Work instruction ▸ Could you return all of the entries below exactly, minus the pictures?

══════

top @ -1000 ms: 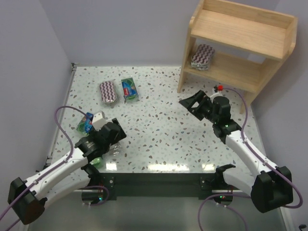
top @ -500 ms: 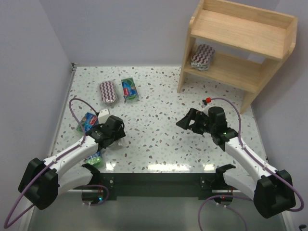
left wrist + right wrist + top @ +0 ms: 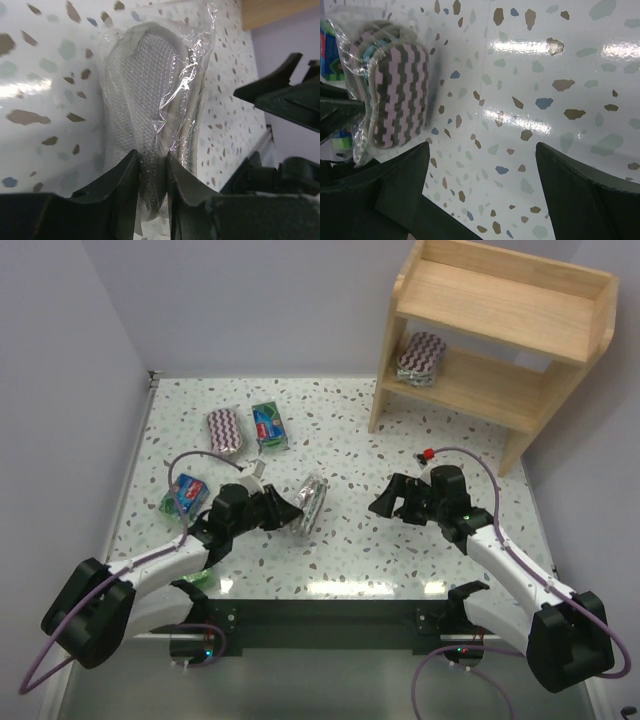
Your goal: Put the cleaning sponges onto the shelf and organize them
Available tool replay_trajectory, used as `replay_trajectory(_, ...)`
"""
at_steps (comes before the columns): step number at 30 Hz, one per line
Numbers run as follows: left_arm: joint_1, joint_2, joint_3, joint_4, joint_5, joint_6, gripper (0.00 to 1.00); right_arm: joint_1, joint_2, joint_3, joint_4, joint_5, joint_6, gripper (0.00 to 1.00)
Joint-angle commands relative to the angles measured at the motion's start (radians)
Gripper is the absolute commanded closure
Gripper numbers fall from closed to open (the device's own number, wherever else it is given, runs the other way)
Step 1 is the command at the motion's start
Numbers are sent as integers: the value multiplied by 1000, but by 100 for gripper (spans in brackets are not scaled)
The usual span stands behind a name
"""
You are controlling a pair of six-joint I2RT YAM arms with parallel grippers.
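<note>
Over the past second the left gripper (image 3: 293,512) has been swung from the 9 o'clock edge of the table (image 3: 340,440) toward its centre, and the right gripper (image 3: 383,499) has been drawn back from the shelf (image 3: 500,310). A green pack (image 3: 188,494) is seen lying beside the left arm at 9 o'clock. At 11 o'clock, a second striped pack (image 3: 225,430) and a second green pack (image 3: 269,426) are laid side by side, just apart. Near the centre, a striped oval pack (image 3: 312,502) is held on edge, pinched between the left gripper's fingers (image 3: 120,187). At its 3 o'clock, the right gripper is seen facing it, fingers spread wide with nothing between them. At 1 o'clock, a third striped pack (image 3: 422,358) is seen on the shelf's lower tier.
</note>
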Motion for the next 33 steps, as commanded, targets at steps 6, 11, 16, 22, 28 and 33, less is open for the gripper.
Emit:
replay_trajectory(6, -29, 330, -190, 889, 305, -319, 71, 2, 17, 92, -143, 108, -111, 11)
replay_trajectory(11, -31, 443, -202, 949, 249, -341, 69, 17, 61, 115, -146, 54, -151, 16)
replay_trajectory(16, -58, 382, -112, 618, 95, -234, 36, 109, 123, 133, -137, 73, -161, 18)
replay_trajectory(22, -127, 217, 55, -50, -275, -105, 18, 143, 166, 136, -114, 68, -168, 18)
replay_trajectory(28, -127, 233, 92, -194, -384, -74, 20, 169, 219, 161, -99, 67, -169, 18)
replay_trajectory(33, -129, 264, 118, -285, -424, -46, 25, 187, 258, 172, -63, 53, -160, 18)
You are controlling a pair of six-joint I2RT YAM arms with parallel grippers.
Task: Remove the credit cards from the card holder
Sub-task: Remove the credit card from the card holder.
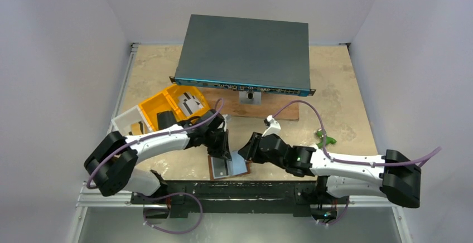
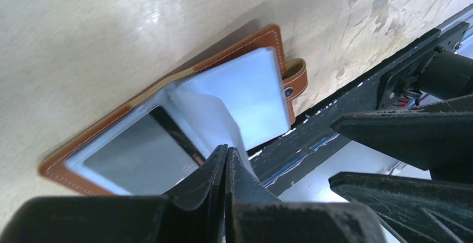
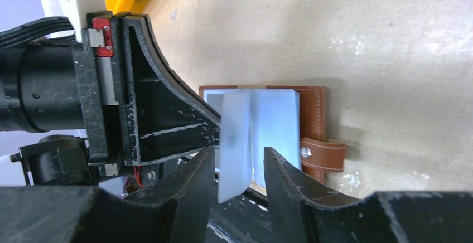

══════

Solution ▸
top @ -1000 ms: 
top @ -500 ms: 
left wrist + right wrist + top @ +0 ms: 
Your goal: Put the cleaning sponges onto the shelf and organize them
Available tool replay_trajectory, used as `replay_trajectory(_, ...)`
"""
at_steps (comes before the columns): step number at 30 Hz, one per line
Numbers run as follows: left_arm: joint_1, joint_2, joint_3, joint_4, joint_5, joint_6, gripper (0.00 to 1.00); right_arm: joint_1, joint_2, joint_3, joint_4, joint_5, joint_6, gripper (0.00 to 1.00)
Joint-angle commands relative to the angles measured at the motion's start (radians)
Gripper is the absolute commanded closure
Gripper numbers fall from closed to open (the device's own number, wherever else it is given, runs the other way)
Step 1 is the command at the motion's start
Numbers are sent as integers: the value multiplied by 1000, but by 100 for gripper (spans in brackets are not scaled)
The usual span stands behind a name
"""
You are controlling a pair of six-joint I2RT YAM arms with parallel grippers.
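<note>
Over the past second the left gripper (image 3: 293,512) has been swung from the 9 o'clock edge of the table (image 3: 340,440) toward its centre, and the right gripper (image 3: 383,499) has been drawn back from the shelf (image 3: 500,310). A green pack (image 3: 188,494) is seen lying beside the left arm at 9 o'clock. At 11 o'clock, a second striped pack (image 3: 225,430) and a second green pack (image 3: 269,426) are laid side by side, just apart. Near the centre, a striped oval pack (image 3: 312,502) is held on edge, pinched between the left gripper's fingers (image 3: 120,187). At its 3 o'clock, the right gripper is seen facing it, fingers spread wide with nothing between them. At 1 o'clock, a third striped pack (image 3: 422,358) is seen on the shelf's lower tier.
</note>
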Motion for the next 33 steps, as commanded, targets at steps 6, 11, 16, 22, 28 and 33, less is open for the gripper.
Emit:
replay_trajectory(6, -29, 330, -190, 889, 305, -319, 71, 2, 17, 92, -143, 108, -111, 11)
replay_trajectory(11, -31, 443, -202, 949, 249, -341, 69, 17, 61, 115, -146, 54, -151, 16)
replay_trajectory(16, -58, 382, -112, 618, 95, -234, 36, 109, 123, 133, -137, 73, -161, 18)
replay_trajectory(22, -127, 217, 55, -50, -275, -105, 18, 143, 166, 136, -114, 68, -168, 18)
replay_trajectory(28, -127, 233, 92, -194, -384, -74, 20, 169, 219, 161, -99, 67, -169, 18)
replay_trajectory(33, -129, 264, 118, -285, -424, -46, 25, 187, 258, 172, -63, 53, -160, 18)
You are controlling a pair of six-joint I2RT YAM arms with parallel grippers.
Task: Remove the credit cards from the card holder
Sub-task: Remove the credit card from the card holder.

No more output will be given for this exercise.